With an injury crisis in full swing and the dead time of the holiday break dragging on, many — including Hansi Flick — are calling for Bayern Munich to bring in reinforcements for their depleted squad. Several voices have suggested that the squad is too thin and that without new players for the second half of the season the club cannot meet its goals. While ambition is a virtue, the question really is this: can January signings make a significant impact on second-half performance? And if they can, how can a team go about maximizing their chances of success in winter signings.
Omar Chaudhuri, the head of football intelligence for the cutting-edge football analytics firm 21st Club gave a lengthy interview to The Athletic on just this topic. The picture he paints is bleak. Most January transfers have no significant impact on team performance, and if you want to get a player in the January window you have to play through the nose for him.

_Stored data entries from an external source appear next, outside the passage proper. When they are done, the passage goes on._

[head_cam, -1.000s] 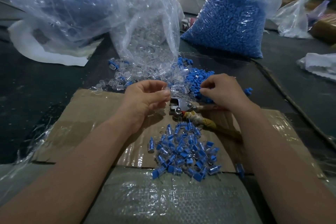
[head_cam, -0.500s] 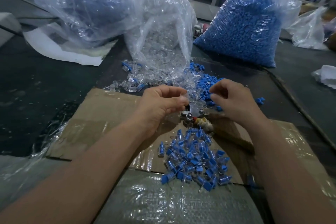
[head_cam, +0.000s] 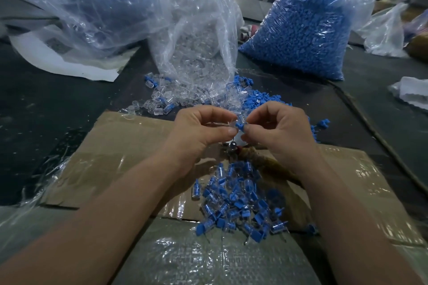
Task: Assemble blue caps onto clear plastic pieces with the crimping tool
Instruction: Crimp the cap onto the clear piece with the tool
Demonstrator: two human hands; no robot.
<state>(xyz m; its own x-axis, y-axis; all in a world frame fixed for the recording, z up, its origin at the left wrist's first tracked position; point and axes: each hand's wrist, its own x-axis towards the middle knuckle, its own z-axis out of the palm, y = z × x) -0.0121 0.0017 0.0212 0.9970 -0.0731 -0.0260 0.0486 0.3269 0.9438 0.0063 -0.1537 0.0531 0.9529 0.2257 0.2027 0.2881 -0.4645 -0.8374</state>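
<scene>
Both hands are up in front of the person, just above the cardboard [head_cam: 111, 146], with wrists bent in and fingertips meeting in the middle. The left hand [head_cam: 201, 132] has its fingers curled and is pinching a clear piece [head_cam: 231, 123] between thumb and forefinger. The right hand [head_cam: 278, 132] is curled the same way and pinches a blue cap [head_cam: 239, 125] right up against it. The two bits are touching, but honestly the clear one is mostly glare from here, so I can't tell if the cap is actually seated in it. The crimping tool [head_cam: 232, 146] is lying on the cardboard directly under the hands, nobody holding it, with its wrapped handles running off under the right wrist. Closer to the person is the pile of finished pieces [head_cam: 236, 199]. Behind the hands, the bag of clear pieces [head_cam: 196, 53] is spilling onto the dark table [head_cam: 34, 111], and the bag of blue caps [head_cam: 301, 34] is off to the right. Compared to half a second ago, the hands were clearly apart, with the right one hovering by the loose caps [head_cam: 261, 97] and the left already pinching. Now they've closed the gap and lifted a touch. The tool and the pile haven't budged.
</scene>
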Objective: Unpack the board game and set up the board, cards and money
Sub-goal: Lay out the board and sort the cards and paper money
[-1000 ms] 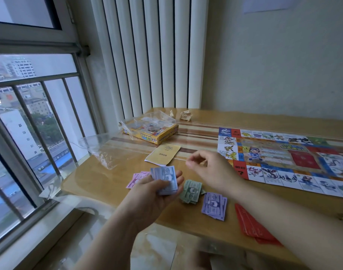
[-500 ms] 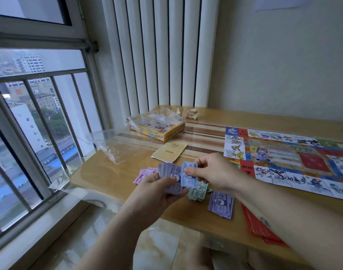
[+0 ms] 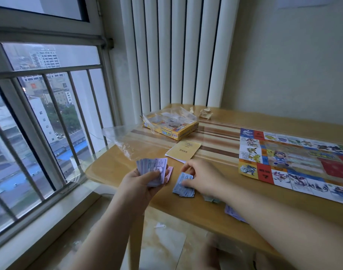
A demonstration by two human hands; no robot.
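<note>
A wooden worktop [image 3: 186, 211] stands in a corner, with a barred window [image 3: 40, 114] on the left looking over city buildings, white vertical radiator columns [image 3: 176, 55] at the far side and a pale wall [image 3: 293, 65] to the right.

The left hand [image 3: 141, 182] is raised over the near left corner of the worktop, fingers and thumb curled round a fan of paper money [image 3: 153, 168] in blue and lilac tones. Just behind the fan, a few pink notes [image 3: 170, 172] lie on the wood, mostly hidden.

The right hand [image 3: 201, 178] is down on the worktop just right of the left one, fingers bent, with the thumb and fingertips pinching the top note of a blue pile [image 3: 183, 186] that lies flat on the surface. Under the right forearm, the edges of green notes [image 3: 211, 199] and, nearer, purple notes [image 3: 235, 213] peek out.

The game board [image 3: 295, 162] lies unfolded and flat on the right side of the worktop, running out of the picture. A yellow booklet [image 3: 184, 151] lies between the board and the hands, a little farther away. Beyond it sits the yellow game box [image 3: 172, 131] with clear plastic over it, and a loose clear plastic bag [image 3: 125, 141] spreads to its left. A crumpled scrap of paper [image 3: 205, 114] rests near the far edge.
</note>
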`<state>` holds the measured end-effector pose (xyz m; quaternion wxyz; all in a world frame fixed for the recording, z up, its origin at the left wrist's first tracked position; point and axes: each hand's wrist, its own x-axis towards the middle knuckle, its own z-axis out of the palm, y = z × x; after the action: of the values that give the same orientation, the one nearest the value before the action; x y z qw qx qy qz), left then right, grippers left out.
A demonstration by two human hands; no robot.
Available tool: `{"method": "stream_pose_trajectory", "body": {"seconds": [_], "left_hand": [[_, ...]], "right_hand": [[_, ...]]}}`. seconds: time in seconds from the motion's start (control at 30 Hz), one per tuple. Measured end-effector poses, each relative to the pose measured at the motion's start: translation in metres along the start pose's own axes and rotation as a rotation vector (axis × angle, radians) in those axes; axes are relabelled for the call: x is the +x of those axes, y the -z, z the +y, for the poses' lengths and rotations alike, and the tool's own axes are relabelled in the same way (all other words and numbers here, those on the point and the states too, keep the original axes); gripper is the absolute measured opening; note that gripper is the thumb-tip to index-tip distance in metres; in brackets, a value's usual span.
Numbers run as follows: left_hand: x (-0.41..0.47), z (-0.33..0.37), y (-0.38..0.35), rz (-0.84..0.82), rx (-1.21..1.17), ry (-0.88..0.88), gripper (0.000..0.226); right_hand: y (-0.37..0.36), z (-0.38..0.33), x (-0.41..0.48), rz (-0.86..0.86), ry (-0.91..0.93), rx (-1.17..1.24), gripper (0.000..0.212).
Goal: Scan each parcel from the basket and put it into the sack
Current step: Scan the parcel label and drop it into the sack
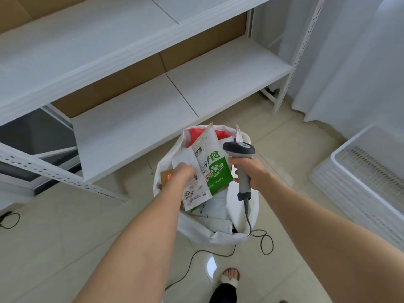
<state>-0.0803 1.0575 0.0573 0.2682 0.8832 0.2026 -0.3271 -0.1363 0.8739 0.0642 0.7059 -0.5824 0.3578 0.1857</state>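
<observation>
- Two hands are busy: the left hand point(185, 171) has its fingers curled over the left edge of a parcel point(209, 169) and pinches it. The fingertips are hidden behind the hand.
- The right hand point(250, 171) has its fingers wrapped round the handle of a scanner point(239, 148). The scanner's head points away from the person, just beside the parcel's right edge.
- The parcel, a flat white-and-green mailer, hangs in the mouth of the sack point(235, 208) with its printed face up.
- Its long axis runs away from the person: the far end is raised toward the sack's far rim and the near end sits lower.
- Likely risk: the sack is soft and slumped, so a parcel let go at this tilt may catch the rim and slide onto the floor point(65, 226).
- The scanner's cable point(265, 243) trails past the sack's wall and could snag or drag it.
- The basket point(341, 171) stands well apart on the right.
</observation>
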Motion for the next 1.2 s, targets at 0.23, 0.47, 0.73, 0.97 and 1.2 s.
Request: {"method": "stream_pose_trajectory", "body": {"seconds": [0.23,0.47,0.73,0.97,1.2], "left_hand": [[-0.043,0.088,-0.002,0.134,-0.181,-0.258,0.019],[-0.137,0.213,-0.097,0.064,0.005,-0.559,0.032],[-0.259,0.339,-0.275,-0.014,0.093,-0.741,0.027],[-0.324,0.414,-0.409,-0.123,0.234,-0.837,0.028],[-0.321,0.488,-0.520,-0.214,0.338,-0.853,0.027]], "right_hand": [[0.049,-0.029,-0.053,0.008,0.096,0.126,0.006],[0.190,-0.043,-0.112,0.194,0.202,0.418,0.008],[0.416,-0.011,-0.163,0.354,0.262,0.667,0.016],[0.570,0.022,-0.182,0.468,0.187,0.932,0.022],[0.684,0.035,-0.139,0.550,0.116,1.042,0.027]]}}
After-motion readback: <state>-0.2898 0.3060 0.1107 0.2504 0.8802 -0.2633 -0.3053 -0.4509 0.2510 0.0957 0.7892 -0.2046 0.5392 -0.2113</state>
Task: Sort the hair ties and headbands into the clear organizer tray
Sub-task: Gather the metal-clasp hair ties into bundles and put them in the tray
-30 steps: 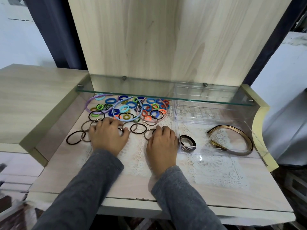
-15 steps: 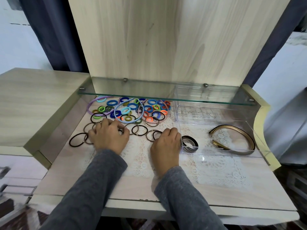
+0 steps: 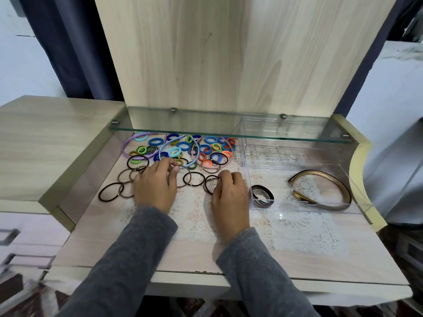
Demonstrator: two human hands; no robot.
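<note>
Thin black and brown hair ties (image 3: 111, 192) lie loose on the lace mat, in front of a pile of colourful hair ties (image 3: 206, 147). Purple (image 3: 126, 146) and light blue headbands (image 3: 195, 154) lie in that pile. My left hand (image 3: 155, 187) has its fingers curled and pinches a brown hair tie (image 3: 185, 177). My right hand (image 3: 230, 195) pinches a black hair tie (image 3: 209, 185) by its bead. The clear organizer tray (image 3: 306, 209) stands to the right. It holds a gold headband (image 3: 332, 179) and black ties (image 3: 262, 195) in a small front compartment.
A glass shelf (image 3: 229, 131) hangs low over the back of the desk, above the pile and the tray's rear compartments. An upright wooden panel (image 3: 229, 53) closes the back. A raised cabinet top (image 3: 45, 138) borders the left, and a curved yellow edge (image 3: 359, 170) the right.
Both hands lay flatter over the ties before; now their fingers have curled in and closed on single ties. My right hand has edged slightly toward the tray.
</note>
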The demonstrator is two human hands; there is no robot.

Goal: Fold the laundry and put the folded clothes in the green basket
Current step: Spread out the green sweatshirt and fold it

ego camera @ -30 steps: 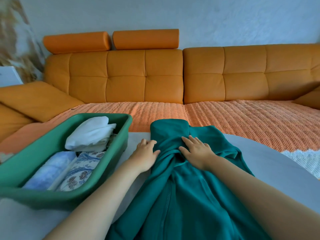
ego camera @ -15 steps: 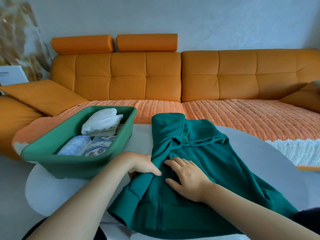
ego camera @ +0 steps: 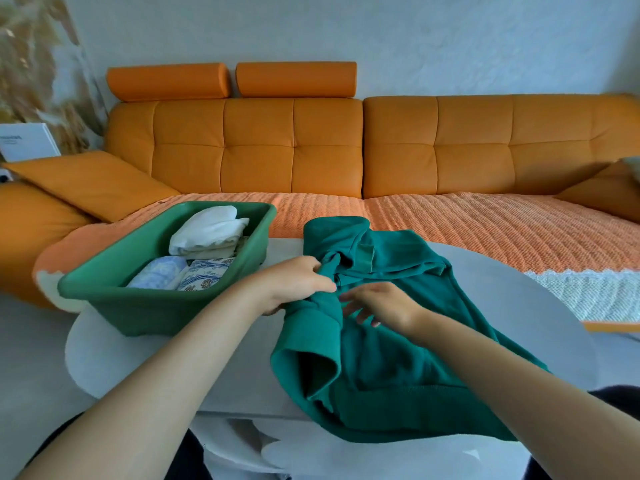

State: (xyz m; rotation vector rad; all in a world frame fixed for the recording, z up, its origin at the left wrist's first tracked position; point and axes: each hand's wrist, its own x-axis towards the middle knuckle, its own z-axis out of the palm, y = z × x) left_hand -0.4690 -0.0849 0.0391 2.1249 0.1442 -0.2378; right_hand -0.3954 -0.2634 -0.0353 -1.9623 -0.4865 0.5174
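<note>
Teal sweatshirt (ego camera: 408, 368): left hand (ego camera: 294, 285) grips sleeve (ego camera: 311, 330), right hand (ego camera: 381, 306) spread over it.

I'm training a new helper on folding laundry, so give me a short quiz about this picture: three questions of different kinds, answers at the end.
1. True or false: the basket already holds folded clothes.
2. Which hand grips the sweater by its sleeve? A) left B) right C) neither
3. Fill in: the sweater lies on the ___.

Key:
1. True.
2. A. The left hand grips the sleeve. The right hand has its fingers spread and grips nothing.
3. Table.
</note>
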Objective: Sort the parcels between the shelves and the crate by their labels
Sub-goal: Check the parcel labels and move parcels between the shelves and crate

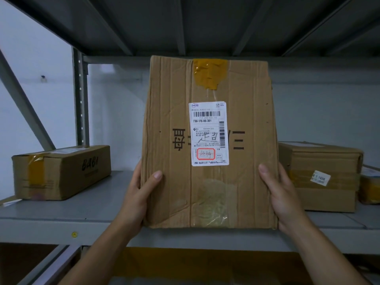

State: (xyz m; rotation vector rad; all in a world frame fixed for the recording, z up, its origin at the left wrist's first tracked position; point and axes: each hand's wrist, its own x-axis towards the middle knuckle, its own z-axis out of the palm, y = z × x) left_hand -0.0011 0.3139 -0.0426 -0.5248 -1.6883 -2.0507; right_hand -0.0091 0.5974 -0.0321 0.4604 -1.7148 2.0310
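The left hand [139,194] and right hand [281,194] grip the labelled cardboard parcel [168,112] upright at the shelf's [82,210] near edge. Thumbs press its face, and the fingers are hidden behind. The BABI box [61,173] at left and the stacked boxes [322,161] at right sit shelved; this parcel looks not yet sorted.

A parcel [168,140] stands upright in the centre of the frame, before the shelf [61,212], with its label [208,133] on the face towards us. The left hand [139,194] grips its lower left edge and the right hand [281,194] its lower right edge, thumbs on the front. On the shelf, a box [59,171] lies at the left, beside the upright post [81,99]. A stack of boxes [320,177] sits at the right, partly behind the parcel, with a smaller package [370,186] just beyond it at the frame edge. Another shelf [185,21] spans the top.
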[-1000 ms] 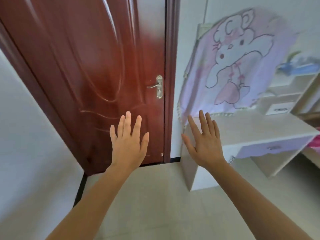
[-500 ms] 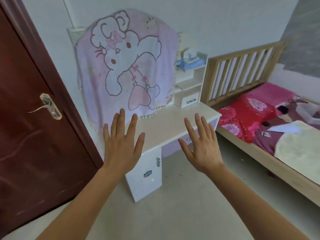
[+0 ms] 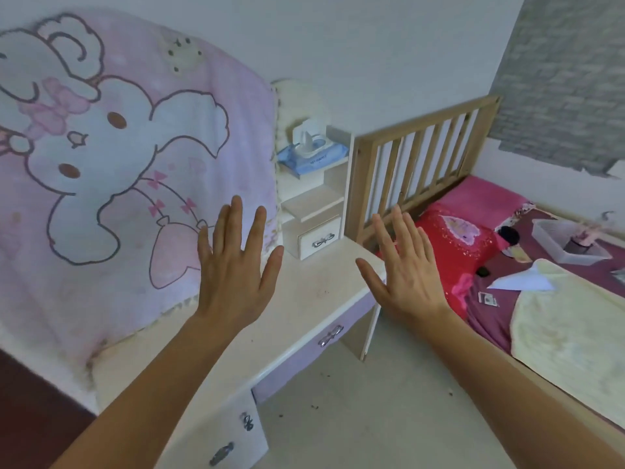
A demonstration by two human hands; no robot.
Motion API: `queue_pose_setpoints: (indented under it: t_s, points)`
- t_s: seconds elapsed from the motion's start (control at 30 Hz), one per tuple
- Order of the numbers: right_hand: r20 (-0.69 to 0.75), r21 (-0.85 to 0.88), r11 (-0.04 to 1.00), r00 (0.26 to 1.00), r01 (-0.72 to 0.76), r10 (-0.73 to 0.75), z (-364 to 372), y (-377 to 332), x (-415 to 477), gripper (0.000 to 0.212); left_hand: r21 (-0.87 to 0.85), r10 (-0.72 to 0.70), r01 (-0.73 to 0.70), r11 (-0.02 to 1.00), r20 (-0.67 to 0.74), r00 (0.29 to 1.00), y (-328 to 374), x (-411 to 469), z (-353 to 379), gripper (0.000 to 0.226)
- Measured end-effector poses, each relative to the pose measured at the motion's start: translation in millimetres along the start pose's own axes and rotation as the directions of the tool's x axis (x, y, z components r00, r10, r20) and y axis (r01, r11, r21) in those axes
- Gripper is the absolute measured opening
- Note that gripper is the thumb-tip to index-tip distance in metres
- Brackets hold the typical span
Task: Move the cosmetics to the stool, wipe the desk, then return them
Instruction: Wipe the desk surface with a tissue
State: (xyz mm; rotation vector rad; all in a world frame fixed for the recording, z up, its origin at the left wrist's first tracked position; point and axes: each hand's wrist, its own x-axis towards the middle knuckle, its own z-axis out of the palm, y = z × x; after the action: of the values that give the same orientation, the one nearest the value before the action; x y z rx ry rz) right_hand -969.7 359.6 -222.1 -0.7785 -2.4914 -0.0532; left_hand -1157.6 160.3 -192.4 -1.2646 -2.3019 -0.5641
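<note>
Hovering over the desk [image 3: 314,292], left hand [image 3: 233,275] and right hand [image 3: 406,282] are spreading flat, holding nothing. No cosmetics are showing beneath either palm. Wet-wipes pack [image 3: 313,159] is sitting beyond and between both hands; probably worth grabbing first.

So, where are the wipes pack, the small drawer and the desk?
wipes pack [image 3: 318,160], head view, blue wrapper.
small drawer [image 3: 319,238], head view, bow handle.
desk [image 3: 318,292], head view, bare top.

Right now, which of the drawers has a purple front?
The wide drawer just under the desk top. The small shelf drawer and the cabinet drawers at lower left have pale fronts.
</note>
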Motion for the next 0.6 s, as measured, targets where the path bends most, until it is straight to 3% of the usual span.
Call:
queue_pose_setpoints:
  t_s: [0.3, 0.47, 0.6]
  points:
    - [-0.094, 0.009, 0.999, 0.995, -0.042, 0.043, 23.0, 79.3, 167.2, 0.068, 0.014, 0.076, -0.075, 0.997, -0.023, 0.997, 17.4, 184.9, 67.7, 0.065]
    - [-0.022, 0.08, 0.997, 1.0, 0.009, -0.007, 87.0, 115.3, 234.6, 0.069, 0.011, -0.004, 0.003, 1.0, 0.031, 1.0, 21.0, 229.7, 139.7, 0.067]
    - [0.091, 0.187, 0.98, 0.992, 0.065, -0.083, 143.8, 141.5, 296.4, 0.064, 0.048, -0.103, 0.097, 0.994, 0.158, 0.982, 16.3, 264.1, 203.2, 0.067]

Their conclusion is that January player acquisitions almost never have a significant impact on the remainder of the season. Chaudhuri broke down the negligible point gains that could be attributed to winter signings:
We have looked at net spend in January relative to the rest of the league and how that correlates to points-per-game change over the rest of the season. Essentially, there is no correlation, or a very slight positive correlation. If you look at the average for teams historically, a team that spends £30 million historically generates just 0.1 points-per-game on average more after January. So over 19 games, you’re looking at one or two points.
Most teams focus on strikers and other offensive players in the January window, and 21st Club documents a particular spike in demand for strikers at that time. The logic seems to be that, in light of the value of goals in league standings, it is easier to buy in a couple of guys who will add enough goals to make the difference rather than bringing in players to strengthen a team’s defensive spine. The problem, though, is that most of those strikers end up shooting blanks for the remainder of the year.
Strikers make up 20 percent of January signings in the big five leagues, according to 21st Club. But only 14 percent of those strikers scored five or more league goals during their first half-season after arriving, and a whopping 55 percent of them fail to score a single league goal. Chaudhuri said,
The only January arrival in recent years who has made it to 10 goals in the second half of the season was Pierre-Emerick Aubameyang. But he was an established 28-year-old star, and Arsenal paid Borussia Dortmund £56m for him in January 2018... Even strikers who turned out to be successful at their clubs — Luis Suarez at Liverpool, Edin Dzeko at Manchester City, each arriving in January 2011 — managed four and six goals respectively in their first half-season with their new club.
The data accumulated by 21st Club and The Athletic on winter transfers is damning. It looks even worse when you do a proper consideration of the true value added by the new arrival. To assess their value, you cannot simply look at the goals they scored: rather, you have to look at the number of goals they scored over their replacement player. If the player who would have played the spot without the arrival would have scored three goals anyways and the new arrival scores six, the transfer is really only adding three goals of value rather than six. Most winter transfers simply are not worth the price paid.
Good long-term investments are hard to come by in the winter window. Usually there is a reason why that player is available at that time, and it is not a good one. This is likely one of the underlying reasons as to why Bayern are exploring loans for the period rather than purchases. Agents surveyed by The Athletic feel that the winter window is becoming virtually irrelevant.
However, there is hope
Chaudhuri explains it is possible to make successful transfers in the winter season. And the method he describes is remarkably similar to Bayern’s player acquisition philosophy of tracking only the best players and moving when that target player becomes available rather than buying out of desperation. Karl-Heinz Rummenigge and Hasan Salihamidžić have articulated this concept many times. Chaurduri said,
The biggest signing in January history in England — Liverpool buying Virgil van Dijk for £75m two years ago — was one of the best, but that is because it was so different from most normal winter buys. It was not a case of taking a punt on an available player, unsettled at another club, in the hope that he would improve the team. Instead, it boiled down to Liverpool, having long identified Van Dijk as the best in the world in his position, being happy to pay the top rate for a top player. There was no element of risk about it. Similarly, Manchester City paying £57m for Aymeric Laporte that same window was the conclusion of an 18-month pursuit of a player Pep Guardiola knew was perfect for his style, rather than a risk.
The moral? Go big or leave your wallet in your pocket.
Bayern’s situation is even more complicated due to the upcoming summer window. The club philosophy of living within their means leads to the conclusion that whatever they spend in the winter window will not be available for the larger moves they are likely planning for next summer. If they spend say €60 million now on incoming transfers, then that is €60 million they won’t have available to spend on the big fish in the summer.
The data suggests that if Bayern stick to their long-term approach of buying the Best Player Available in the winter, it will give them the best chance of success. However breaking with that model to buy “filler” players or “warm bodies” is likely to prove in the end to be a waste of money.